ASSIGNMENT: Whatever pictures appear, omit them, and repeat the data below exactly.

INFORMATION PROVIDED:
---*---

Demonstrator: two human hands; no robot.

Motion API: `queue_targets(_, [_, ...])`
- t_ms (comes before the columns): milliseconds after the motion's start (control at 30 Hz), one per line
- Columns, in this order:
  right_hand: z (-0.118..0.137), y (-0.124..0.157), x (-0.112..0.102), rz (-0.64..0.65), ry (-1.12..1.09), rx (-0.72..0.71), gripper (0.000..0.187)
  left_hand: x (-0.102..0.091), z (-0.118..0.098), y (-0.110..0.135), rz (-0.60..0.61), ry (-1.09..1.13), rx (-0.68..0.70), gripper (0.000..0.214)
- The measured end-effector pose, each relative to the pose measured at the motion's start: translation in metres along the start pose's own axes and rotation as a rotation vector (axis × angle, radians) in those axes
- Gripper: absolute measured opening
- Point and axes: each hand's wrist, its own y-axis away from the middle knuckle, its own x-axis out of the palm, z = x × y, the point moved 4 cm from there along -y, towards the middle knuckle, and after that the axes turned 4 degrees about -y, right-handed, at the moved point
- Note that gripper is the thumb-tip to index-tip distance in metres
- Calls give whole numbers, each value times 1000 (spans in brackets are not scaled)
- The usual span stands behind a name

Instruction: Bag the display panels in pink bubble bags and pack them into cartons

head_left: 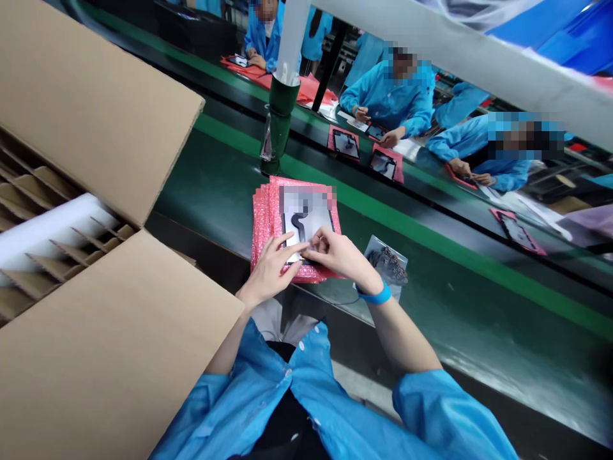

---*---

OUTPUT:
Demonstrator: two human hands; no robot.

Motion API: `queue_targets(_, [_, ...])`
- t_ms (comes before the columns): milliseconds after the motion's start (control at 30 Hz), one per line
- Columns, in this order:
  right_hand: z (-0.118..0.137), y (-0.124..0.157), x (-0.112..0.102), rz (-0.64..0.65), ry (-1.12..1.09), rx (-0.72..0.71), gripper (0.000..0.187)
  left_hand: x (-0.102..0.091), z (-0.118..0.098), y (-0.110..0.135), rz (-0.60..0.61), ry (-1.09..1.13), rx (-0.68..0.70), gripper (0.000..0.214)
- The measured end-effector pose, each relative to the pose measured at the motion's start: translation in metres along the start pose's own axes and rotation as a rotation vector (axis × angle, radians) in those axes
- Gripper: absolute measured opening
- Point and axes: each hand's wrist, its own y-axis away from the middle knuckle, its own x-axis out of the palm, z = x × y, the point moved 4 cm from there along -y, towards the middle knuckle, and after that the axes turned 4 degrees about -y, right-handed, at the moved point
- Note that gripper is the thumb-tip to index-tip distance in metres
- Calls give whole numbers, each value times 1000 (spans in brackets are not scaled)
- The usual span stands behind a name

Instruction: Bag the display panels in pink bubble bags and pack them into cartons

head_left: 

This exercise has now been completed.